Dataset extract:
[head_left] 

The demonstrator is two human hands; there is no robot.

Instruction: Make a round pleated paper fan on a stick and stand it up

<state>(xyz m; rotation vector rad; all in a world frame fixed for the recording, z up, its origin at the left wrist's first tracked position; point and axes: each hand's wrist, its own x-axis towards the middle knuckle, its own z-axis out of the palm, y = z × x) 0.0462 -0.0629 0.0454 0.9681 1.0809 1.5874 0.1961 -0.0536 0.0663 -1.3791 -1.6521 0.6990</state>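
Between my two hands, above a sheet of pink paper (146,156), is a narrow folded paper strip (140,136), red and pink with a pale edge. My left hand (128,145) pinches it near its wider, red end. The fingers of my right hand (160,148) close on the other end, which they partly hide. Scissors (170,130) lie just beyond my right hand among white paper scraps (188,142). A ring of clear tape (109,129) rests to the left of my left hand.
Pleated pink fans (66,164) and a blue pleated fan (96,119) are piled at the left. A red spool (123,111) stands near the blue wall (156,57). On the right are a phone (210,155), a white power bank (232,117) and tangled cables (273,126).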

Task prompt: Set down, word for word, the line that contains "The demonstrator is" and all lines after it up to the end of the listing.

Task output:
The demonstrator is two human hands; there is no robot.

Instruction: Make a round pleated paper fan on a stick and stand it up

<state>(xyz m; rotation vector rad; all in a world frame fixed for the recording, z up, its origin at the left wrist's first tracked position; point and axes: each hand's wrist, its own x-axis towards the middle knuckle, its own z-axis out of the palm, y = z × x) 0.0462 -0.0629 0.0454 0.9681 1.0809 1.5874 0.1961 -0.0536 0.0663 -1.3791 -1.6521 0.6990</state>
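Between my two hands, above a sheet of pink paper (146,156), is a narrow folded paper strip (140,136), red and pink with a pale edge. My left hand (128,145) pinches it near its wider, red end. The fingers of my right hand (160,148) close on the other end, which they partly hide. Scissors (170,130) lie just beyond my right hand among white paper scraps (188,142). A ring of clear tape (109,129) rests to the left of my left hand.
Pleated pink fans (66,164) and a blue pleated fan (96,119) are piled at the left. A red spool (123,111) stands near the blue wall (156,57). On the right are a phone (210,155), a white power bank (232,117) and tangled cables (273,126).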

For this exercise, nothing further remains.